» Your assignment: Whenever a line in this data holds the word "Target", report that line in full.

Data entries
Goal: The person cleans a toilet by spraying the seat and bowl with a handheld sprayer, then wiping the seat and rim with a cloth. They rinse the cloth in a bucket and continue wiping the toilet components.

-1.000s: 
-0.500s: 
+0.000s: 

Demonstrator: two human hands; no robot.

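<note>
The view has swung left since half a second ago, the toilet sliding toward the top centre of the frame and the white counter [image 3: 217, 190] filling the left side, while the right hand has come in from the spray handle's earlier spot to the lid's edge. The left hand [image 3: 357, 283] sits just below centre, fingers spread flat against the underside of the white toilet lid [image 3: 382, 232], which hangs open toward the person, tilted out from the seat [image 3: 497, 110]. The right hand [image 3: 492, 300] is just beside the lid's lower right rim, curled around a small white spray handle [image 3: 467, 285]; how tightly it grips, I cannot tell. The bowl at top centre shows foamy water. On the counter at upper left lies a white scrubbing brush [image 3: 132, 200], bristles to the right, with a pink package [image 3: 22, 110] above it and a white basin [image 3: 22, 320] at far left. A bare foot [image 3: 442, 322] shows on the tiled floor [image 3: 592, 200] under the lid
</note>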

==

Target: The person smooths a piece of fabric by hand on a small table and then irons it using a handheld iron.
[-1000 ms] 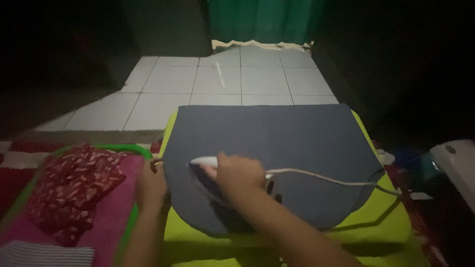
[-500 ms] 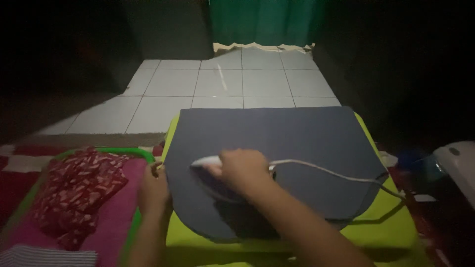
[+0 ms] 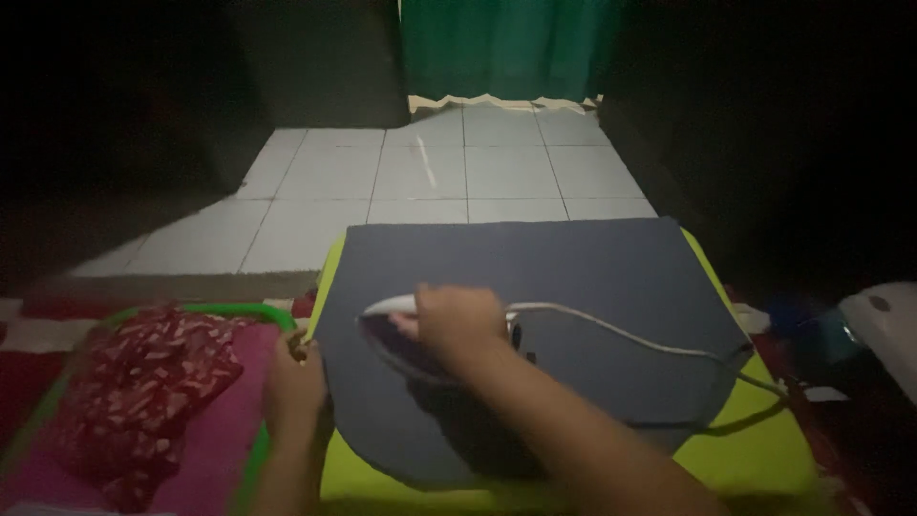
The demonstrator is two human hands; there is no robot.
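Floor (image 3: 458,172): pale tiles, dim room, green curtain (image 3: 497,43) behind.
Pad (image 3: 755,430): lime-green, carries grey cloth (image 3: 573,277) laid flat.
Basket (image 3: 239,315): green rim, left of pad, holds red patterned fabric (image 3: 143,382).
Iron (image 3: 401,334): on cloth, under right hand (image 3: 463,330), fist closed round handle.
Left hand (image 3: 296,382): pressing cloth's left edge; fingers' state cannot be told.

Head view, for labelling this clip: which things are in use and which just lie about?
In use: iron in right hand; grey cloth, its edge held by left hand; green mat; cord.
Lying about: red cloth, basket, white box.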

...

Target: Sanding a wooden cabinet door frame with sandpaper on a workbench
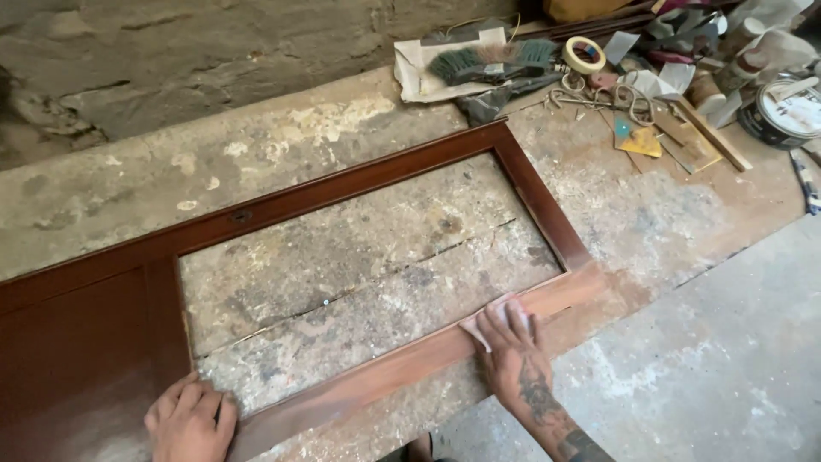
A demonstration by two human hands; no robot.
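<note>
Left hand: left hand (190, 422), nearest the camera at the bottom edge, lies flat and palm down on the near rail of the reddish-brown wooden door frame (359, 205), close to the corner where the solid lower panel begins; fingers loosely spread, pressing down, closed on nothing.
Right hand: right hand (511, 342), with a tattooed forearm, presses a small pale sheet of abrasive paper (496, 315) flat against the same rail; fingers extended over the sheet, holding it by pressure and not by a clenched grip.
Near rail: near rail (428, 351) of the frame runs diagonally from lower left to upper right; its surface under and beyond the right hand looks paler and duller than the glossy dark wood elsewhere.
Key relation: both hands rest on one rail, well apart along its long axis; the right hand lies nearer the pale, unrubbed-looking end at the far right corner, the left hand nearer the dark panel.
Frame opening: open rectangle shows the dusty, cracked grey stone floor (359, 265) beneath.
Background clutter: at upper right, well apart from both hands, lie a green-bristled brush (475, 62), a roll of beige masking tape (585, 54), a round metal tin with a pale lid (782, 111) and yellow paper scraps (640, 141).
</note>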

» Written solution:
Target: The person smooths a piece of fabric by hand on a small table and then irons it using a handheld iron.
Target: Sanding a wooden cabinet door frame with sandpaper on a workbench

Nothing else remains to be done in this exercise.